Governor Bill Ritter signed Senate Bill 80 on April 12. The new law fills a gap between civil and criminal law to include family pets under Colorado’s protection orders. Representative Jerry Frangas, one of the new law’s chief sponsors, said “By legally protecting animals, we decrease the use of a common manipulative tactic used by domestic violence abusers in the coercion of his/her partner. For many of us, pets are part of our families, and clarifying the law to protect them makes sense and is the right thing to do.”

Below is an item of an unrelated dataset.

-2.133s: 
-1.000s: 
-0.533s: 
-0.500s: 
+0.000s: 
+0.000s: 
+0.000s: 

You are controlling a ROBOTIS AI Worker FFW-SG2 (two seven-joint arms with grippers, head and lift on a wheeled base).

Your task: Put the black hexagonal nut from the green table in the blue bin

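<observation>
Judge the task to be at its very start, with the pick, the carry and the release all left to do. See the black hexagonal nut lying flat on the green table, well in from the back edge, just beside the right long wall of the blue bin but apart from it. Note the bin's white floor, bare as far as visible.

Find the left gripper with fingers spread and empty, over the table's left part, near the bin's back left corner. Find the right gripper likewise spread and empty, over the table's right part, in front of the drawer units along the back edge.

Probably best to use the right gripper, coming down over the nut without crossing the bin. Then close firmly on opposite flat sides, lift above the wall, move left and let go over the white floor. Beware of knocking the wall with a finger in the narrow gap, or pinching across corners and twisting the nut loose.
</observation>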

On April 12, Governor Mitch Daniels hosted a ceremonial signing of “Heather’s Law,” which requires the Indiana Department of Education to develop teen dating violence educational materials and model dating violence response and reporting policies. “Heather’s Law” is named after Heather Norris, who was killed by her estranged high school boyfriend in 2007. After Heather’s death, her mother, Debbie Norris, created a website www.heathersvoice.net and began advocating for Indiana to adopt a dating violence law.
Governor Chet Culver signed legislation on March 22 that will help protect Iowa families by taking guns out of the hands of abusers. Senate File 2357 prohibits a person who has been convicted of a domestic abuse crime, or is subject to a permanent civil protection order, from possessing firearms or other offensive weapons. “It is our duty to do whatever we can to keep Iowa families safe, and this common-sense legislation provides an important tool to do so,” Governor Culver said. “I am proud to sign this bill in the name of all who have suffered at the hands of domestic abusers, and in the memory of all who have sadly lost their lives.”
On April 14, the Kentucky General Assembly and Senate passed “Amanda’s Bill” a measure that would allow authorities to attach GPS monitors to suspected abusers who have violated domestic violence orders. The bill is named after Amanda Ross, who was murdered outside her home last year; former State Representative Steve Nunn has been arrested and charged in her killing. Governor Steve Beshear called for lawmakers to pass the measure in his State of the Commonwealth address in January and signed the legislation on April 28.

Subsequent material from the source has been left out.